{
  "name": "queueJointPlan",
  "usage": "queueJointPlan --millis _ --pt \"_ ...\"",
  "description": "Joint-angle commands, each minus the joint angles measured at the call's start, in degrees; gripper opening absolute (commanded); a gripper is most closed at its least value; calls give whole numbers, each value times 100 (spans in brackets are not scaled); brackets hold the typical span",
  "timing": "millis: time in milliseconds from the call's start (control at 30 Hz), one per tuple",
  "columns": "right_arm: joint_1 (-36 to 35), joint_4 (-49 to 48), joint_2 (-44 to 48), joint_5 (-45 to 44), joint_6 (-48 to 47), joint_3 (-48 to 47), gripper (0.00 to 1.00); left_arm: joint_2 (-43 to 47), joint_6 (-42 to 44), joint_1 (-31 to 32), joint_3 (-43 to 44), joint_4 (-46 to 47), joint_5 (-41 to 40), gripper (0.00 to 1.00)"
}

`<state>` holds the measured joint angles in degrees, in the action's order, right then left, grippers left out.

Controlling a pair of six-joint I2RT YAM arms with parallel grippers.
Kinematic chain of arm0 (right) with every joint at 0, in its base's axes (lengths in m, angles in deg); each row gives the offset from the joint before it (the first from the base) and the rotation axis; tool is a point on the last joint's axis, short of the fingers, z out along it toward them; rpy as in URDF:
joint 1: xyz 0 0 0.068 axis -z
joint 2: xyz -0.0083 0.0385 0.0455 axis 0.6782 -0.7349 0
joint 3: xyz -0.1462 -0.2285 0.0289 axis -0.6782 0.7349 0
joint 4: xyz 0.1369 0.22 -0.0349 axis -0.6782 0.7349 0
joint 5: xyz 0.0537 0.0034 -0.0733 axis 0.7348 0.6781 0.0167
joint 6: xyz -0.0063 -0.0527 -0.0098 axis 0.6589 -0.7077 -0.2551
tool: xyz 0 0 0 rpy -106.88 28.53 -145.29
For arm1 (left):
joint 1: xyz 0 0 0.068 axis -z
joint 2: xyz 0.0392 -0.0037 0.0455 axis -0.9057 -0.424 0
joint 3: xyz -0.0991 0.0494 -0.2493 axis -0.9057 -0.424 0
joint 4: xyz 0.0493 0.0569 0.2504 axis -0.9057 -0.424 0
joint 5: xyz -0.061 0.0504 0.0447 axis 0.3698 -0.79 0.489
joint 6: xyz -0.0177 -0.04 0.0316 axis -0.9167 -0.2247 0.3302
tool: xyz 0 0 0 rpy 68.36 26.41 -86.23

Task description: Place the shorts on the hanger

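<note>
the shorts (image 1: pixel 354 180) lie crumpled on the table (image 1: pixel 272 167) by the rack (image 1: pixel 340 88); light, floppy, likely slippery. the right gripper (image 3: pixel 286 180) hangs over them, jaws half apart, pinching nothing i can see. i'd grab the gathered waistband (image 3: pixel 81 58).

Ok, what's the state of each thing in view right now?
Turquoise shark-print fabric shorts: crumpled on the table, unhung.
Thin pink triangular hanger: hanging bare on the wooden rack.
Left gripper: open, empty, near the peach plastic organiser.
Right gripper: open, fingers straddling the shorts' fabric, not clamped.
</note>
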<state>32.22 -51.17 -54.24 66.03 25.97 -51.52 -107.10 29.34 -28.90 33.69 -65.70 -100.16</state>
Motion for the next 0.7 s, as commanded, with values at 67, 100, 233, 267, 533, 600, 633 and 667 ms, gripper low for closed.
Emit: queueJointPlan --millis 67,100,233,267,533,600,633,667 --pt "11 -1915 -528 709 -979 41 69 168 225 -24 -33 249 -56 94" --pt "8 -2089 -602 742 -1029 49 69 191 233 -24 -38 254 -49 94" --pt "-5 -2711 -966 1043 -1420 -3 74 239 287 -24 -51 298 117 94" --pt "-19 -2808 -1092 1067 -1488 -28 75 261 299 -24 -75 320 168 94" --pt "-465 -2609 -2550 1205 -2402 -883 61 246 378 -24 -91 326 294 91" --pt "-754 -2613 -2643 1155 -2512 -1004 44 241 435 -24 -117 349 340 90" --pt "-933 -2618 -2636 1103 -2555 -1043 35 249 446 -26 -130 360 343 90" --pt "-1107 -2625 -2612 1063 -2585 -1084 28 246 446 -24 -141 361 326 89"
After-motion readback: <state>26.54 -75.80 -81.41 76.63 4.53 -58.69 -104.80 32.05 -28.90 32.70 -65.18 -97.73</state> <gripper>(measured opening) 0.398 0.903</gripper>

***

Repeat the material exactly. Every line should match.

RESPONSE:
{
  "name": "queueJointPlan",
  "usage": "queueJointPlan --millis _ --pt \"_ ...\"",
  "description": "Joint-angle commands, each minus the joint angles measured at the call's start, in degrees; gripper opening absolute (commanded); a gripper is most closed at its least value; calls give whole numbers, each value times 100 (spans in brackets are not scaled); brackets hold the typical span",
  "timing": "millis: time in milliseconds from the call's start (control at 30 Hz), one per tuple",
  "columns": "right_arm: joint_1 (-36 to 35), joint_4 (-49 to 48), joint_2 (-44 to 48), joint_5 (-45 to 44), joint_6 (-48 to 47), joint_3 (-48 to 47), gripper (0.00 to 1.00); left_arm: joint_2 (-43 to 47), joint_6 (-42 to 44), joint_1 (-31 to 32), joint_3 (-43 to 44), joint_4 (-46 to 47), joint_5 (-41 to 40), gripper (0.00 to 1.00)"
}

`<state>` holds the measured joint angles in degrees, in the action's order, right then left, grippers left out.

Controlling a pair of six-joint I2RT YAM arms with parallel grippers.
Kinematic chain of arm0 (right) with every joint at 0, in its base's axes (lengths in m, angles in deg); each row gives the offset from the joint before it (the first from the base) and the rotation axis; tool is a point on the last joint's axis, short of the fingers, z out along it toward them; rpy as in URDF:
joint 1: xyz 0 0 0.068 axis -z
joint 2: xyz -0.0083 0.0385 0.0455 axis 0.6782 -0.7349 0
joint 3: xyz -0.1462 -0.2285 0.0289 axis -0.6782 0.7349 0
joint 4: xyz 0.1369 0.22 -0.0349 axis -0.6782 0.7349 0
joint 5: xyz 0.0537 0.0034 -0.0733 axis 0.7348 0.6781 0.0167
joint 6: xyz -0.0063 -0.0527 -0.0098 axis 0.6589 -0.7077 -0.2551
tool: xyz 0 0 0 rpy -106.88 28.53 -145.29
For arm1 (left):
joint 1: xyz 0 0 0.068 axis -z
joint 2: xyz 0.0392 -0.0037 0.0455 axis -0.9057 -0.424 0
joint 3: xyz -0.0991 0.0494 -0.2493 axis -0.9057 -0.424 0
joint 4: xyz 0.0493 0.0569 0.2504 axis -0.9057 -0.424 0
joint 5: xyz -0.061 0.0504 0.0447 axis 0.3698 -0.79 0.489
joint 6: xyz -0.0177 -0.04 0.0316 axis -0.9167 -0.2247 0.3302
tool: xyz 0 0 0 rpy 68.36 26.41 -86.23

Task description: Place the shorts on the hanger

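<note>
the shorts (image 1: pixel 354 180) lie crumpled on the table (image 1: pixel 272 167) by the rack (image 1: pixel 340 88); light, floppy, likely slippery. the right gripper (image 3: pixel 286 180) hangs over them, jaws half apart, pinching nothing i can see. i'd grab the gathered waistband (image 3: pixel 81 58).

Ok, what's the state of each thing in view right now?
Turquoise shark-print fabric shorts: crumpled on the table, unhung.
Thin pink triangular hanger: hanging bare on the wooden rack.
Left gripper: open, empty, near the peach plastic organiser.
Right gripper: open, fingers straddling the shorts' fabric, not clamped.
</note>
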<state>32.22 -51.17 -54.24 66.03 25.97 -51.52 -107.10 29.34 -28.90 33.69 -65.70 -100.16</state>
Motion for the next 0.7 s, as commanded, with values at 67, 100, 233, 267, 533, 600, 633 and 667 ms, gripper low for closed.
Emit: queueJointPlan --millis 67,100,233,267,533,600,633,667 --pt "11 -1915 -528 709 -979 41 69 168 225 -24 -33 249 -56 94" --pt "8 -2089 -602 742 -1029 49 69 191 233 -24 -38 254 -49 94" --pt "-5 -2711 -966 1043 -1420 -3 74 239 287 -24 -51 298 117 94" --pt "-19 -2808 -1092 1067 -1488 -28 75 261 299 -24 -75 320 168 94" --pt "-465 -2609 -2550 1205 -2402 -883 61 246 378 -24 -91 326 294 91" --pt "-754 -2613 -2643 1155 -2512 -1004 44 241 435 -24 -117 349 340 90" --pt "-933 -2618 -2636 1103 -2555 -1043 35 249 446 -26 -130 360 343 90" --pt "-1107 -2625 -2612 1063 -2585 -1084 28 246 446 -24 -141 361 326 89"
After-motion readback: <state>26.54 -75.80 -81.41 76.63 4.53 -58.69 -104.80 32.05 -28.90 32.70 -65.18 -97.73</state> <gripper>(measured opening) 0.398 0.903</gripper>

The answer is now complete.